Demolition equipment moved onto Yarrow's property on November 12 and began tearing down the house as reported in the Georgetowner.
With that, any hope for archaeological inspection of the property is apparently gone. It's a curious result. If you read the quotes in the Georgetowner article and indeed if you follow what happened, the city seems interested in saving buildings but not history. Lost was an unprecedented opportunity to use archaeology to study how a slave from Africa adapted to life in the United States and how the man in Peale's wonderful portrait lived.

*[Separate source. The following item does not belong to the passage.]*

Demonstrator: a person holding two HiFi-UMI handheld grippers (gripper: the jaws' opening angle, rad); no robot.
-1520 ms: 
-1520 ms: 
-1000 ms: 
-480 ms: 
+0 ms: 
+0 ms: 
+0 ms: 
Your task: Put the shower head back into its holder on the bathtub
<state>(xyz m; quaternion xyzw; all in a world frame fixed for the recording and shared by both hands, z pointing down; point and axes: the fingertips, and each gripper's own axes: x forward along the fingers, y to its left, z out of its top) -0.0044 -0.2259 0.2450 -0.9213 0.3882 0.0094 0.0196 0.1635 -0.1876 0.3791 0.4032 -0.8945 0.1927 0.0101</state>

Yarrow wasn't just a freed slave as the Georgetowner article labels him. He was a man who came from Africa on
one of those terrible slave ships. And he didn't merely get out of
slavery, he prospered. (Saying he was "freed" sounds like it was
something that Africans needed to earn). He saved enough money to buy
this lot in Georgetown. That was highly unusual. He learned the rules
in America, buying bank stock and loaning money to white merchants in
Georgetown. He was a black Ben Hur in going from slavery to status. He
was so prominent that no less an artist than the great Charles Willson
Peale painted his portrait -- for free. And four generations later, one
of his family went to Harvard. There was no reason to save this
building, which was put on the property after he died. There was reason
to let archaeologists onto the property before this happened to see how
he lived, but that wasn't done. Joni Mitchell warned about such things
in her song, Big Yellow Taxi. "Don't it always seem to go, that you
don't know what you got till it's gone."